*** Opening Supplied information ***

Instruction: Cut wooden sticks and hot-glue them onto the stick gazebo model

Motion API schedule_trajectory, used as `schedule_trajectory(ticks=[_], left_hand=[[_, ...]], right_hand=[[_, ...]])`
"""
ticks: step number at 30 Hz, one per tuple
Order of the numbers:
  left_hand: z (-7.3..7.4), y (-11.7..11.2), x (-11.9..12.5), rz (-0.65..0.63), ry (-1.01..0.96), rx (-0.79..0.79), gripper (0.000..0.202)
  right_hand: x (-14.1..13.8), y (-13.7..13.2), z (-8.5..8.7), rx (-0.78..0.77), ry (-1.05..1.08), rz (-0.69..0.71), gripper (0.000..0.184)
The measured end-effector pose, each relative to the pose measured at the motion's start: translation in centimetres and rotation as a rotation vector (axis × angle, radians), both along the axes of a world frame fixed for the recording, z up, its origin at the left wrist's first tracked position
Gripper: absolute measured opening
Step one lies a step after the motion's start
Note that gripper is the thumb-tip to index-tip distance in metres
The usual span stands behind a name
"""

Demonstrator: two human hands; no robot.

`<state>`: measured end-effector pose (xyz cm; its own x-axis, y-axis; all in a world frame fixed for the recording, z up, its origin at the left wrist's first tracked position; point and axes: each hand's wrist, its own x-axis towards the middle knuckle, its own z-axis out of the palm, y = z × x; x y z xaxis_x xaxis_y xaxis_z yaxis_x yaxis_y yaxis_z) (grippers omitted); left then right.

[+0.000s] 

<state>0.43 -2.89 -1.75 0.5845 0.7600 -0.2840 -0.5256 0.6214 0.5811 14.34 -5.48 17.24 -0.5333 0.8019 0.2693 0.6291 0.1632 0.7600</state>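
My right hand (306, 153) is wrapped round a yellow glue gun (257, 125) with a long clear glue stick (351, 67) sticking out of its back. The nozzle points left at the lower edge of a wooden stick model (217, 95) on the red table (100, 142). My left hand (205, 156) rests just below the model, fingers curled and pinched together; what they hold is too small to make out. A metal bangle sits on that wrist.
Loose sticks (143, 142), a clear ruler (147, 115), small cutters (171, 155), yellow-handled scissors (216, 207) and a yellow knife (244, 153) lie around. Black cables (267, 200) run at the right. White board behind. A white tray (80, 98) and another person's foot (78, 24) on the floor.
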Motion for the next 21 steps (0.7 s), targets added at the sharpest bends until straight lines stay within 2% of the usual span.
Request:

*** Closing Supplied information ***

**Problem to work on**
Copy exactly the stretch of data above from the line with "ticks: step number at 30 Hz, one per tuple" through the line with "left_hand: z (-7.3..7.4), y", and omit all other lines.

**Solution to the exercise**
ticks: step number at 30 Hz, one per tuple
Order of the numbers:
  left_hand: z (-7.3..7.4), y (-11.7..11.2), x (-11.9..12.5), rz (-0.65..0.63), ry (-1.01..0.96), rx (-0.79..0.79), gripper (0.000..0.202)

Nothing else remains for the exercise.